So I am reading this article from S. AKBAR ZAIDI in Dawn with heading
Demolishing foundational myths ... ..The fath heads of the past and present built so many myths around their faith and criminals in faiths used those myths for their personal loot and booty in the past as well as today., IT IS WORTH DEMOLISHING THEM...... WORTH DEMOLISHING THE MYTHS and THE SILLY STORIES AROUND MYTHS
well let us start reading his article., it has this good looking picture to start with
Every Pakistani, of every generation, educated or not, believes as a matter of faith Pakistan’s ‘sacred myth’: that a 17-year-old general, Bin Qasim, invaded what is now Pakistan in 712CE to rescue a group of Muslim women who had been abducted by pirates at Daybul. They appealed to Hajjaj bin Yusuf Thaqafi, the Umayyad governor of Iraq, and the rest, as they say, is history.
Or is it?
Asif, using sources from the ninth century historian Baladhuri, shows that actually, “Baladhuri places this account more than a decade before the campaign of Muhammad bin Qasim.” Asif writes that “yet this account of the ‘abduction of Muslim women’ dramatically reverberates in historiography and popular imagination to this day. It is an incredibly potent account ... The episode of the captured Muslim women is the totemic origins narrative framing Muslim arrival in India ... [yet] predates the expedition of Muhammad bin Qasim in 712”. The Arab communities present in Sindh and Gujarat, predating the conquest and flag-bearer of Islam, give “prima facie lie to an originary encounter which posits conquest as the first contact”. It was, in fact, “colonial epistemology [which] framed Chachnama as the story of the origins of Muslims in India”.
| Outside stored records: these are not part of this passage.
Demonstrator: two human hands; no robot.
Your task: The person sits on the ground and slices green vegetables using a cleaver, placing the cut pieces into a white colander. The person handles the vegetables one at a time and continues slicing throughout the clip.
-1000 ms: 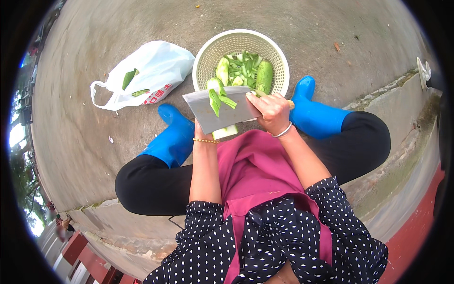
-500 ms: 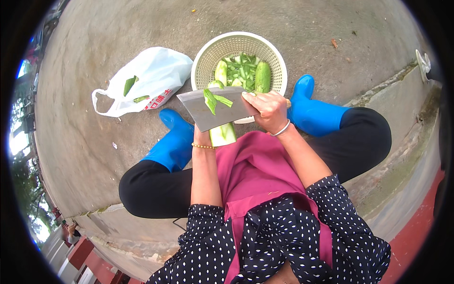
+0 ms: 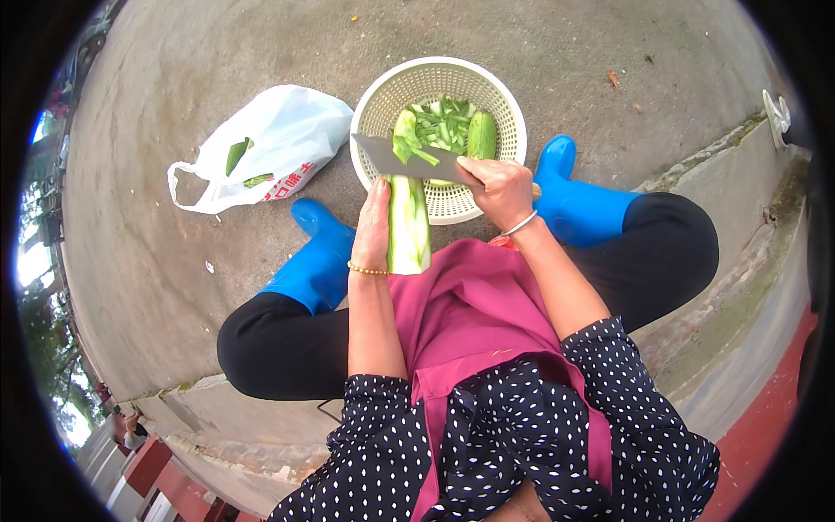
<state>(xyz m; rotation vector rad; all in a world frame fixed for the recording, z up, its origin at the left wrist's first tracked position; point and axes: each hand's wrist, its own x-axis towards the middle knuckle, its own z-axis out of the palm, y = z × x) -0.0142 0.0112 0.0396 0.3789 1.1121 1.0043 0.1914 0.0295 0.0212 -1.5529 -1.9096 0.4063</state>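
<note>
My left hand (image 3: 374,224) is wrapped along the side of a long, partly cut cucumber (image 3: 407,230) with pale flesh showing. It is held upright over my lap, near the basket's front rim. My right hand (image 3: 504,193) grips a cleaver (image 3: 380,154) by its handle, with the blade pointing left across the cucumber's far end. Strips of green cucumber cling to the blade. Beyond it, a cream plastic basket (image 3: 374,96) holds several chopped green pieces (image 3: 445,124) and a larger cucumber chunk (image 3: 483,137). The blade hides part of the basket's contents.
A white plastic bag (image 3: 278,130) with green scraps on it lies on the concrete floor (image 3: 217,61) to the left. My blue boots (image 3: 322,252) flank the basket's near side. A low concrete ledge (image 3: 739,165) runs along the right.
The cleaver has moved away from me and its blade has tilted more edge-on. More of the cucumber and my left hand now show below it.
</note>
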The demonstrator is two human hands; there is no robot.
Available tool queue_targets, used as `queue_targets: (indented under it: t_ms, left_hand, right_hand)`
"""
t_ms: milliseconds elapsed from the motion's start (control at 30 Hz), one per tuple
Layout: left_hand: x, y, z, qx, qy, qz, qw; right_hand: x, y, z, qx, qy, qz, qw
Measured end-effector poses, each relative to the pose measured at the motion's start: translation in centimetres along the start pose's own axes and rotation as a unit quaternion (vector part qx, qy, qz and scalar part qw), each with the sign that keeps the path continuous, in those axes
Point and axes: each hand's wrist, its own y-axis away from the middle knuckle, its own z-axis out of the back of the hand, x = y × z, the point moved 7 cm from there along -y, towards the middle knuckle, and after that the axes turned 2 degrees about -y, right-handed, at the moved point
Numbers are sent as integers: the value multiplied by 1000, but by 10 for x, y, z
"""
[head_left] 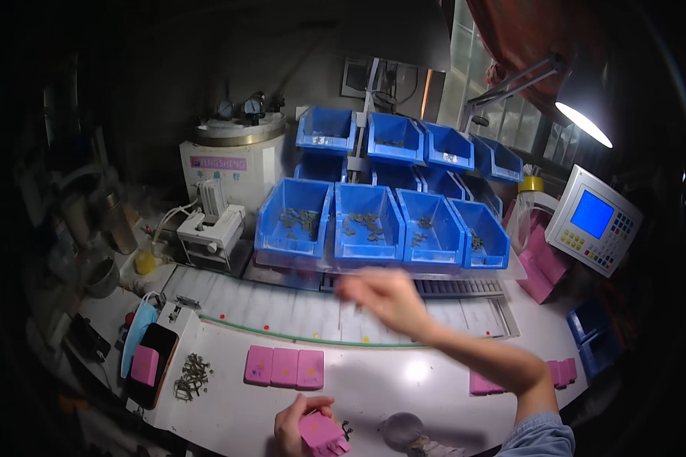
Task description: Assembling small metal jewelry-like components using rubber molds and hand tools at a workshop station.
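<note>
My left hand [288, 429], at the bottom middle, is closed around a pink block [322, 434]. Small dark pieces [347, 428] show at the block's right side. My right hand [385, 298] is stretched forward over the pale strip in front of the blue bins, with its fingertips smeared by motion, so whether they pinch anything cannot be seen. Nearest beyond it is a front blue bin [367, 251] with small greyish-green metal pieces inside. Three more pink blocks [284, 367] lie side by side on the white table, beyond my left hand.
A heap of small metal pieces [193, 377] lies at the left, beside a phone [160, 343] bearing a pink block. More pink blocks [562, 373] sit at the right. A round translucent object [402, 432] is near the front. A lamp [587, 114] and control panel [594, 219] stand right.
</note>
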Motion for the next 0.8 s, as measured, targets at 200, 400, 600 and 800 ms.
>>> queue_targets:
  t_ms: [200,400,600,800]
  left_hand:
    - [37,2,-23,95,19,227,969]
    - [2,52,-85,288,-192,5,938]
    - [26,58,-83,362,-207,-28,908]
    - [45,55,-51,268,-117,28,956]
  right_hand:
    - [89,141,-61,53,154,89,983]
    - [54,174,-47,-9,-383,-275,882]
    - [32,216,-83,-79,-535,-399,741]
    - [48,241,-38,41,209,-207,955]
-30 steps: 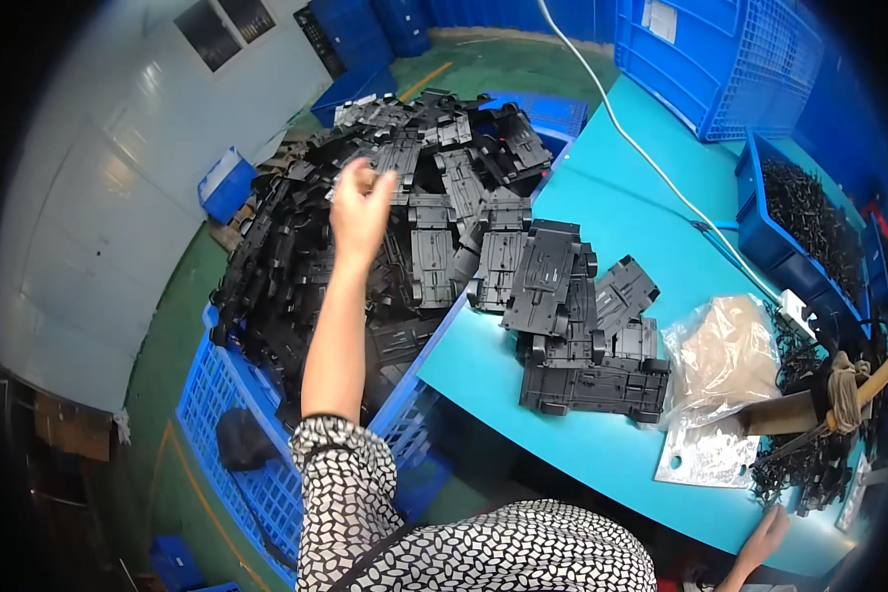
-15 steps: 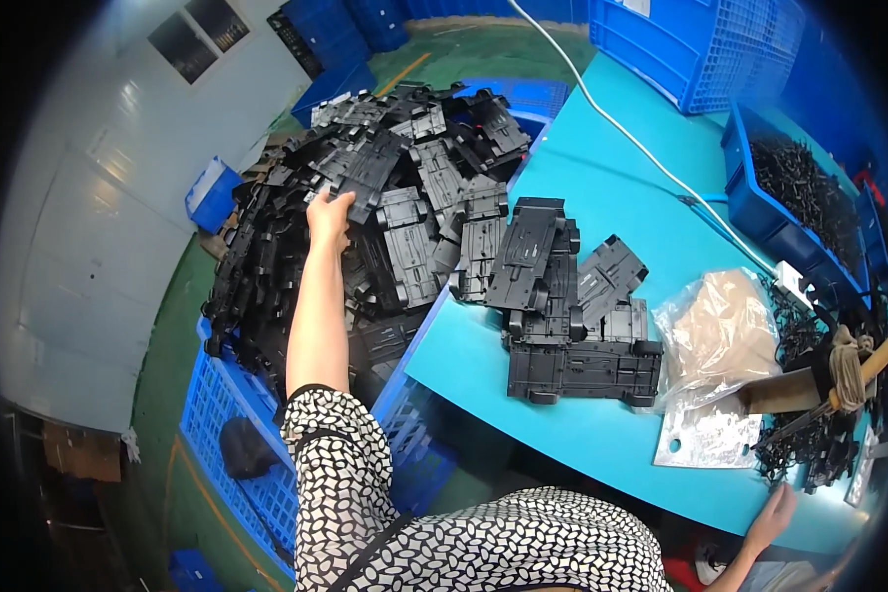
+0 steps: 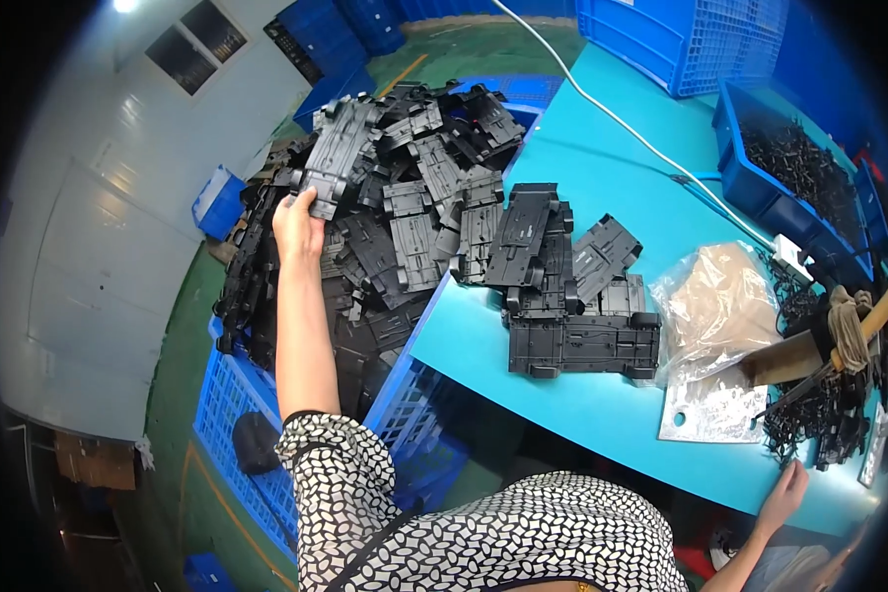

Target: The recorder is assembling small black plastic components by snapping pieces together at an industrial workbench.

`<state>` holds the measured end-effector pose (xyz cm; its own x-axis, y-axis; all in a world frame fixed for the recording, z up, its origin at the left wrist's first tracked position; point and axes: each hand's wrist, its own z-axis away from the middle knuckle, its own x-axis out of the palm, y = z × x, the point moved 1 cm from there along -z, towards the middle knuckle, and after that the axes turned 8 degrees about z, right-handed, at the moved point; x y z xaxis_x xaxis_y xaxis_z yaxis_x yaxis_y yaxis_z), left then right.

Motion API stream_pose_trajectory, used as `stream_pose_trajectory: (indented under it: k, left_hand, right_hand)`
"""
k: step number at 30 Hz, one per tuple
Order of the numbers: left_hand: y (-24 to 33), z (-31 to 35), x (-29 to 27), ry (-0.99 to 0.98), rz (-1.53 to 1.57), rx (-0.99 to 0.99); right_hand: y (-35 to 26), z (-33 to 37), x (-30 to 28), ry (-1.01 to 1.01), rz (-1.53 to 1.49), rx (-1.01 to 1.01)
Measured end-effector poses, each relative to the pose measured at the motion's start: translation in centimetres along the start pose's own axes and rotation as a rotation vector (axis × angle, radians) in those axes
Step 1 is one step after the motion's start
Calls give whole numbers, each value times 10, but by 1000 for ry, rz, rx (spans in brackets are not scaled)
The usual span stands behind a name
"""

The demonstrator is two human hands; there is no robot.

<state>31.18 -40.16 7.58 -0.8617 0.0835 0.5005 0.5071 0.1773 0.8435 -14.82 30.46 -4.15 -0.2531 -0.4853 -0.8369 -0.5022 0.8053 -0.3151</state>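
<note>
My left hand (image 3: 301,222) is closed on the near end of a black plastic toy car chassis (image 3: 340,143) with wheels. It holds this chassis, long side pointing away, over a large heap of similar chassis (image 3: 414,247) in a blue crate (image 3: 242,405). To the right on the turquoise table (image 3: 483,360), several more chassis (image 3: 584,345) lie stacked and crosswise. Low at the right, by the table edge, my right hand (image 3: 781,498) has its fingers drawn together beside a tangle of small black parts (image 3: 824,429). Whatever is between those fingers is too small to make out.
A clear plastic bag with brown contents (image 3: 720,306) lies on a metal plate (image 3: 710,419). Behind it stands a blue bin (image 3: 799,222) of small black parts. A white cable (image 3: 631,138) crosses the table to a power strip (image 3: 791,259). A blue crate (image 3: 641,39) stands farther back.
My left hand has moved left and slightly nearer, lifting the chassis off the heap and turning it. My right hand stays near the small black parts. The view has shifted slightly.
</note>
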Motion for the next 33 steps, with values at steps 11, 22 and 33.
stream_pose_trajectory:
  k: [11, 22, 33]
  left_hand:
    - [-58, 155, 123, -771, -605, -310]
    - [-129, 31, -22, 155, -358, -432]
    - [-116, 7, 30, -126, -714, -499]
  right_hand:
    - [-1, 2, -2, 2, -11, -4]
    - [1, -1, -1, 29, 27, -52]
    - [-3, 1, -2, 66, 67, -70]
...................................................
While the conquest by Bin Qasim did actually take place and is represented in the 13th century text Chachnama (although not for the reasons taught in Pakistani textbooks, but on account of Umayyad expansionism), it is the intriguing story of the Chachnama itself that forms a major part of Asif’s book.
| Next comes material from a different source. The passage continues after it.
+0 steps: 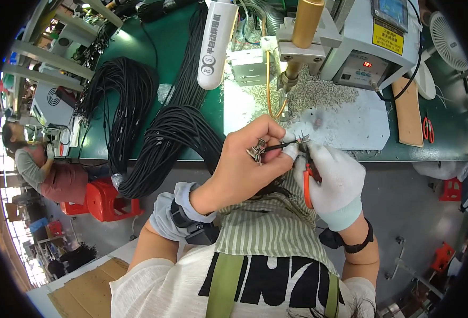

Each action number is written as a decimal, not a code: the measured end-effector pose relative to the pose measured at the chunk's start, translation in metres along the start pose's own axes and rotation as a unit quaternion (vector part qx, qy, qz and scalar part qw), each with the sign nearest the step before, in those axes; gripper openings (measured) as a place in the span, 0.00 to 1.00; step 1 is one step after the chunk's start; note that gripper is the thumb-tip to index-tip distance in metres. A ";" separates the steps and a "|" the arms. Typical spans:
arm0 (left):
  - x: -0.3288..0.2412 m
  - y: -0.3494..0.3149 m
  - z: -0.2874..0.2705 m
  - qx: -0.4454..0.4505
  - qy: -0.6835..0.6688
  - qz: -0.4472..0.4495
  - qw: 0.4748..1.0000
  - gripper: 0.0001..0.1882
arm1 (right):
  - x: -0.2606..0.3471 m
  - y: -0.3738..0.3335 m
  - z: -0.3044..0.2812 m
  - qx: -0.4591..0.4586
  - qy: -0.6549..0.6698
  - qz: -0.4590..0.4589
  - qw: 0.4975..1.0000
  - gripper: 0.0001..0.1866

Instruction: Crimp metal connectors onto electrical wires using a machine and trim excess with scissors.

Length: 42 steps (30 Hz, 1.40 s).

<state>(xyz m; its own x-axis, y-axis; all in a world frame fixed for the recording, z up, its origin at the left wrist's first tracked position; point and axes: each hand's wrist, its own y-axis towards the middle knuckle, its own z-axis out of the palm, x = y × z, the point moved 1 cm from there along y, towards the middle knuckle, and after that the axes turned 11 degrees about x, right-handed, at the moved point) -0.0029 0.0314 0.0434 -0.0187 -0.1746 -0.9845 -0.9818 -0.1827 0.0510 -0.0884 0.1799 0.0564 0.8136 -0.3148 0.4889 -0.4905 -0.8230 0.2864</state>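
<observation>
- Maybe the worst risk was a nipped finger: the cutters [307, 185] had their sharp tips close to the left hand [244, 159], and a small slip could have let them bite.
- The wire [274, 148] was thin, so a hard squeeze or a crooked tip might have cut it too short or hurt its end.
- The metal bits [255, 151] sat in the left hand too, behind the thumb and first finger. If that hand had opened wide, they could have dropped and got lost among the many scraps [324, 95] on the plate [369, 130].
- The big bundle [178, 132] of black wire lay off to the left, partly over the table's edge. A bump from the left arm might have pulled it down.
- The left hand was bare and curled, its thumb and fingers pinching the wire. Its arm came up from the lower left and leaned to the right.
- The right hand [340, 177] wore a white glove and was wrapped around the cutters. Its arm came from the lower right and leaned in to the left.
- The wire's end and the cutters' tips met between the two hands, just by the plate's near edge. I could not tell if the blades touched the wire.
</observation>
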 end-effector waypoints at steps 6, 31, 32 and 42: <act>0.000 0.008 0.000 0.005 -0.159 -0.062 0.985 0.09 | -0.003 -0.001 0.001 0.120 0.286 0.100 0.945 0.06; 0.059 0.075 -0.054 0.051 -0.111 -0.241 0.963 0.04 | -0.081 0.084 0.045 0.202 0.546 0.240 0.777 0.13; 0.056 0.077 -0.053 0.045 -0.087 -0.246 0.964 0.05 | -0.081 0.085 0.045 0.209 0.537 0.238 0.782 0.14; 0.057 0.073 -0.049 0.014 0.001 -0.190 0.982 0.08 | -0.085 0.083 0.050 0.216 0.543 0.195 0.787 0.14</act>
<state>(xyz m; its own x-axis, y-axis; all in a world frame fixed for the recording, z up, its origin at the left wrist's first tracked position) -0.0660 -0.0387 -0.0005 0.3497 -0.1008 -0.9314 -0.9229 -0.2083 -0.3240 -0.1824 0.1150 -0.0024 -0.2360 -0.1870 0.9536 -0.2931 -0.9219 -0.2534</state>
It is the Chachnama, written in 1226CE, that has for 200 years — importantly, from the time of British colonialism and not before — “been read as a book of conquest, providing a narrative of Islam’s arrival in India ... [and] is understood to be the primary account of the origins of Muslims in India which contains the history of their rise to dominance.” The Chachnama claims “to be a translation of an Arabic history and it calls itself a book of conquest”, a claim taken by colonialists at face value which helped them build their own notion of the history of the region (Sindh and Uch), and subsequently of the advent of Islam into what became India. Believing that the Chachnama is “a history of the early 8th century Arab conquest, written at the time of the events ... a text closest to the historical events of 712CE, with testimony from direct participants” made it the main text forming the “central evidence explaining the origins of Islam in India”. It is the particular colonial reading of the Chachnama which allows the colonialists to show Muslim despotism and loot and plunder, and Muslim fanaticism. Rereading the text (or, ‘unreading’ it, as he says), Asif argues that the Chachnama is “misread, mischaracterised, and misplaced”, and argues persuasively that this is a work of political theory, not the book of conquest as it is perceived to be, and “represents a politically heterogeneous world of 13th century Sindh”.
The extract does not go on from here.